* _ABOUT THIS TASK_
In the material below, some lines may hold the word "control"; state how many do, giving only the number.

* _DATA TO USE_
*-*-*

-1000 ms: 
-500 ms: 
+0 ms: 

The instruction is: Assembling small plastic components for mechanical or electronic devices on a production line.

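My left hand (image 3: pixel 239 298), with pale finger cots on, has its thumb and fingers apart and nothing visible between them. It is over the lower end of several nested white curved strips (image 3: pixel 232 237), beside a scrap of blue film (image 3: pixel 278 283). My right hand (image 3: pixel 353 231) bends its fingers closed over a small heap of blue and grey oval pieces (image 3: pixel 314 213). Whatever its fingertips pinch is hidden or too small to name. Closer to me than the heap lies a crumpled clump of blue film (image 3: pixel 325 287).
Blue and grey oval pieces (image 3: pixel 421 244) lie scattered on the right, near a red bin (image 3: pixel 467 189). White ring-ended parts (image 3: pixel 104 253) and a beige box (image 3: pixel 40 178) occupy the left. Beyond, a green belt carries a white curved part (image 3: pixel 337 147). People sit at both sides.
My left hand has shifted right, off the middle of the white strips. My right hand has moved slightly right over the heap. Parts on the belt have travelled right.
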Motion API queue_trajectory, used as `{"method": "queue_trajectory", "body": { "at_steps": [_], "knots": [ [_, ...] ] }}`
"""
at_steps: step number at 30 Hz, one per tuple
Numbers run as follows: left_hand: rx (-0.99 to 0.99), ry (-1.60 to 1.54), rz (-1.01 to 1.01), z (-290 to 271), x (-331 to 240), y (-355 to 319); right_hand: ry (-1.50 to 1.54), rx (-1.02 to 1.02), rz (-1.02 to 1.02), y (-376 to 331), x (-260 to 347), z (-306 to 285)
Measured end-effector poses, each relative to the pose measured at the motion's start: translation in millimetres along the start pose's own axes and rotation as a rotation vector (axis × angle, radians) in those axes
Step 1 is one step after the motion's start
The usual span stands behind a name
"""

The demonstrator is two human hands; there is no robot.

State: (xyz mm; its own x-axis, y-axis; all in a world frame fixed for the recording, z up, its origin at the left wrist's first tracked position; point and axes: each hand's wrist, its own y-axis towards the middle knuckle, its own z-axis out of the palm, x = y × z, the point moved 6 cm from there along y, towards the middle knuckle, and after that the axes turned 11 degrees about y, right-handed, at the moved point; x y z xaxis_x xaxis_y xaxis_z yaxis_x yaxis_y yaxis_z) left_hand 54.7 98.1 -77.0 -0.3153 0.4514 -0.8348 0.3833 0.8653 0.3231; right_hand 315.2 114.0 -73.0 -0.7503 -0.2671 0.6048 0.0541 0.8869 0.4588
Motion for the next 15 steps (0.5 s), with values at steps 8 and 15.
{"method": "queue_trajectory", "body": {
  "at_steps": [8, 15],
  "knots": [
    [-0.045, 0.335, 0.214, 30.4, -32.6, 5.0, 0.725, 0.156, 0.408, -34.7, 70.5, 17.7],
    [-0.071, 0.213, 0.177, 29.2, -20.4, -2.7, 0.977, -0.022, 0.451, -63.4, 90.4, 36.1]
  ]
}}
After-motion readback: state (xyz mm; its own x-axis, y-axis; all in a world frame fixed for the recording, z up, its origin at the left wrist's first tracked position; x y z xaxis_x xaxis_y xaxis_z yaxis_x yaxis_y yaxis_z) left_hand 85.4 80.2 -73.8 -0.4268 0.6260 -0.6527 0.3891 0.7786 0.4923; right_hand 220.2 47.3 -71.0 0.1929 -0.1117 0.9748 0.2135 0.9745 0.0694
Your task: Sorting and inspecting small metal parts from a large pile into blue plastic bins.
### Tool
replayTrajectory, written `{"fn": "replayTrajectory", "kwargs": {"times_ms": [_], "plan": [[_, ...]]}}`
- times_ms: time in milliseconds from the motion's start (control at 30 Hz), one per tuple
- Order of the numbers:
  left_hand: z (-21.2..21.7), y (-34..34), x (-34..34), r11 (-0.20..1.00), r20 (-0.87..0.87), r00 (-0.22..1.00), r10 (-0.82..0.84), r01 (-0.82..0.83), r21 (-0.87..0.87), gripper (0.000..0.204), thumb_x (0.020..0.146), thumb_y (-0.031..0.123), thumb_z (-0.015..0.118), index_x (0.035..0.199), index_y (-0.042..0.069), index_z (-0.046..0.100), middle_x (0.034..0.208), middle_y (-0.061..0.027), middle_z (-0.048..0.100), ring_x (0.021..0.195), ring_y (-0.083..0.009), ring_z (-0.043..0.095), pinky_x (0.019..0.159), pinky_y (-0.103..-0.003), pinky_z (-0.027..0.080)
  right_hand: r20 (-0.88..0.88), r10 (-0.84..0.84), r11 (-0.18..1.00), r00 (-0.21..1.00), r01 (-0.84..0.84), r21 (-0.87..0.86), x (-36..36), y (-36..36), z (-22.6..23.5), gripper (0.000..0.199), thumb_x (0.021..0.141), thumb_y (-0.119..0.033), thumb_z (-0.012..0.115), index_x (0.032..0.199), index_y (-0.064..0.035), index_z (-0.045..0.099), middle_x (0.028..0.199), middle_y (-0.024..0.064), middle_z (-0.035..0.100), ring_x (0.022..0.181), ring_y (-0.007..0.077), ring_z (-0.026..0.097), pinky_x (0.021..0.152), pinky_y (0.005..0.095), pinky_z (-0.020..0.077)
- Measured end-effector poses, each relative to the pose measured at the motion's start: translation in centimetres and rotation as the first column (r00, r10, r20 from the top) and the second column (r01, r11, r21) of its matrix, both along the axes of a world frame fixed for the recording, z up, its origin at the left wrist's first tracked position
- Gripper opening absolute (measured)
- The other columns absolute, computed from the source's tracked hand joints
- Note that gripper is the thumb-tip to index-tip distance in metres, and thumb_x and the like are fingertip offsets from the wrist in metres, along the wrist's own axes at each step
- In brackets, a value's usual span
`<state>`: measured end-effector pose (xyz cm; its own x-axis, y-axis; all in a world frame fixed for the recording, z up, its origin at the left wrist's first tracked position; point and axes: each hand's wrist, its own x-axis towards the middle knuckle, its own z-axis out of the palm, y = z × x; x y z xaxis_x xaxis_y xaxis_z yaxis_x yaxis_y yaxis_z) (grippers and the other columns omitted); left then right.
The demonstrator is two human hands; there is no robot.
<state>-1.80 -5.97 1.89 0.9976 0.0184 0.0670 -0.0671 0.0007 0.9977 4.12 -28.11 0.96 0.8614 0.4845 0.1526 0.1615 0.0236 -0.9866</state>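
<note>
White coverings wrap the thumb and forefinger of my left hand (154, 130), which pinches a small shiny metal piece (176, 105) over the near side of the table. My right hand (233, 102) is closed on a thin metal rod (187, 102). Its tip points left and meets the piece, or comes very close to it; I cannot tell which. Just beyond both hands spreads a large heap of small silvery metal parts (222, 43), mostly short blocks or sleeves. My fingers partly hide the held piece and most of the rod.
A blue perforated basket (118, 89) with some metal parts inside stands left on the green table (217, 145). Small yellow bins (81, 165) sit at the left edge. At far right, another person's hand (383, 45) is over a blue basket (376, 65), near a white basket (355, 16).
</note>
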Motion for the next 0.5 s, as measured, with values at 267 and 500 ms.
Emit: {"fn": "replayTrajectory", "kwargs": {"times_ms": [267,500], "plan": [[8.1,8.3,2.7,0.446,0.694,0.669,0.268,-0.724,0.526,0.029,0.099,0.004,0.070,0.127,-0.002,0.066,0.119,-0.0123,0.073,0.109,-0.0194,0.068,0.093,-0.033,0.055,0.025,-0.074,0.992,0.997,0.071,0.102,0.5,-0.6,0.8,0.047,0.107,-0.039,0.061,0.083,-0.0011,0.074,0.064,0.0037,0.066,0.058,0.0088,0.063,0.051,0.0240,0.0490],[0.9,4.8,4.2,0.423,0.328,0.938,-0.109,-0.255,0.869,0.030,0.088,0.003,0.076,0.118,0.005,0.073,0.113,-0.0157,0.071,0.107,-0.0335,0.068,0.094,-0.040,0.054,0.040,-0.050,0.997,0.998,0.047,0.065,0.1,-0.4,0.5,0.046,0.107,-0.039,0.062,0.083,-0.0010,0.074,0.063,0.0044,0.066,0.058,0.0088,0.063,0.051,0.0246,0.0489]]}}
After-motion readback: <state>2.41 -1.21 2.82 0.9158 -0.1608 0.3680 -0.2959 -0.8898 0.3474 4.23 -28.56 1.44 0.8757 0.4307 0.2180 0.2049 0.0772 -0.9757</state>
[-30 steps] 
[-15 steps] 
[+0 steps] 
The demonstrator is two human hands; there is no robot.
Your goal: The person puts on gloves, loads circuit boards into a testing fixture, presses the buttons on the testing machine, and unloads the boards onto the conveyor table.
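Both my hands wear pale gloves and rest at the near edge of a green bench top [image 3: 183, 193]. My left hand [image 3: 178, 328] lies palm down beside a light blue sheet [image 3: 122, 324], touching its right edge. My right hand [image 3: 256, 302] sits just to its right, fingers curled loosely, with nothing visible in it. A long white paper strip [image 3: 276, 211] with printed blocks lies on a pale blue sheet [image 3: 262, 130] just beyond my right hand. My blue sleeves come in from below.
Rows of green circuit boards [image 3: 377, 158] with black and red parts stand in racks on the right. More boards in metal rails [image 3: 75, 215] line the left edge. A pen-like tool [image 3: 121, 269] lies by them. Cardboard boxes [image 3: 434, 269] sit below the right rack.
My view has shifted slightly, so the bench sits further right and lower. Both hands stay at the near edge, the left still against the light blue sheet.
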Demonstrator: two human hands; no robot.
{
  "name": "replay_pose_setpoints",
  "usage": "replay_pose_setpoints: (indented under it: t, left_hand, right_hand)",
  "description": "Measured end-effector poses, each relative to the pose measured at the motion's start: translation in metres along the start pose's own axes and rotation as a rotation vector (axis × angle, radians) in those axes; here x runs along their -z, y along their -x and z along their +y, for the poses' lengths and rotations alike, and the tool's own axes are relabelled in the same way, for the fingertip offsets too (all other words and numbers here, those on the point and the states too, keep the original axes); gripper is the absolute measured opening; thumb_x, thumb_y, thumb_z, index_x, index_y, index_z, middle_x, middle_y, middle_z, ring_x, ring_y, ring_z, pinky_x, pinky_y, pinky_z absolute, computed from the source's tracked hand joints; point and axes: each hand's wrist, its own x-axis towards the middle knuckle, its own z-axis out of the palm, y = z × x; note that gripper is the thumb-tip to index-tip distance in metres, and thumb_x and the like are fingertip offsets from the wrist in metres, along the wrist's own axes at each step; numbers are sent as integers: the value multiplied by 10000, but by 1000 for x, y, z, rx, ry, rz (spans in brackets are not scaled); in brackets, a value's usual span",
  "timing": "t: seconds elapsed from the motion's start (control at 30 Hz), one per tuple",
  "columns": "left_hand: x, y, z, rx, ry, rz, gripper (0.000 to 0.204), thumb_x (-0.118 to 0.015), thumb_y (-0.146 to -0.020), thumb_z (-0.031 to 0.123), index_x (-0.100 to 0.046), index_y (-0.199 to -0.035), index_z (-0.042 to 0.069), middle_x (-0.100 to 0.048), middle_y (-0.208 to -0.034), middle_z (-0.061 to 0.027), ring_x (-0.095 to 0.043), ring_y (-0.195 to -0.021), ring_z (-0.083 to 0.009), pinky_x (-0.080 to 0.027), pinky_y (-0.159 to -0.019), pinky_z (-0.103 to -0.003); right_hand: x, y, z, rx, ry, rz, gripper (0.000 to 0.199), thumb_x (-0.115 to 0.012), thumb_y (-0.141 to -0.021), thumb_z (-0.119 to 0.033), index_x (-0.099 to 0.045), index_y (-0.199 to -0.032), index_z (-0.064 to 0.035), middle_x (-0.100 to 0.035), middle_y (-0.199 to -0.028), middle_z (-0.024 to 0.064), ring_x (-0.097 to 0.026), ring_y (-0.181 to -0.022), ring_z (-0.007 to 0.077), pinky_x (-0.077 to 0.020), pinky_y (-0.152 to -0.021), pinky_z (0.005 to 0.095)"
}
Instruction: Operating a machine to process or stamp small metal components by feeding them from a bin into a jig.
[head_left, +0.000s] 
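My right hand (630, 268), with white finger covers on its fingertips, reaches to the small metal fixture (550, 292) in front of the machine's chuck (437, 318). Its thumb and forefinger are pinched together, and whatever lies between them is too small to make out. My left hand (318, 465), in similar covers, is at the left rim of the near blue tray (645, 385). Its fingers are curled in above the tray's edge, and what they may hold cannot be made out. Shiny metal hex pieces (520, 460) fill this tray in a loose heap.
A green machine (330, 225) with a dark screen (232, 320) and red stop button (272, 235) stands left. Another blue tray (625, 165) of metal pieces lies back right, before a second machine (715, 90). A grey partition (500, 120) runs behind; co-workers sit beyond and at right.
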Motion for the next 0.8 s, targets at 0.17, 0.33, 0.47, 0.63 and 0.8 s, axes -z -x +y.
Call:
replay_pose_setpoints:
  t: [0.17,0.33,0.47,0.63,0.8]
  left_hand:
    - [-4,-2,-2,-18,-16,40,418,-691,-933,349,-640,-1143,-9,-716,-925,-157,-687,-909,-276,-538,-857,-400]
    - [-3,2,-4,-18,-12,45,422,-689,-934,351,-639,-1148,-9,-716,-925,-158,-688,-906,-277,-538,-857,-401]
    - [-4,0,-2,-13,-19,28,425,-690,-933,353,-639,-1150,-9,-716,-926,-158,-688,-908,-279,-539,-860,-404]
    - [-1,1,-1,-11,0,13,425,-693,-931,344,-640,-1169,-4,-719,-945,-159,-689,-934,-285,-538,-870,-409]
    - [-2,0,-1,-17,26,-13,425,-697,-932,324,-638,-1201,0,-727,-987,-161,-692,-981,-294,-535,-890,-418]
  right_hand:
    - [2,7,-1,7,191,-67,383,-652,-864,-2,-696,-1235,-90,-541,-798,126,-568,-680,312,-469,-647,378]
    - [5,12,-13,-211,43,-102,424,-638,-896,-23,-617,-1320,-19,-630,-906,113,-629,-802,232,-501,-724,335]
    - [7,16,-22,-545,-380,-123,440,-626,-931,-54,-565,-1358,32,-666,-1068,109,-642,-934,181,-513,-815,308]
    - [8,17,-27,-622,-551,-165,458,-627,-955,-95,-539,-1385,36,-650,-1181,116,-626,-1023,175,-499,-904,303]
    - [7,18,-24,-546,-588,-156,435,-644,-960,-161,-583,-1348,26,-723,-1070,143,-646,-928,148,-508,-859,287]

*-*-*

* _REPLY TO THE TASK_
2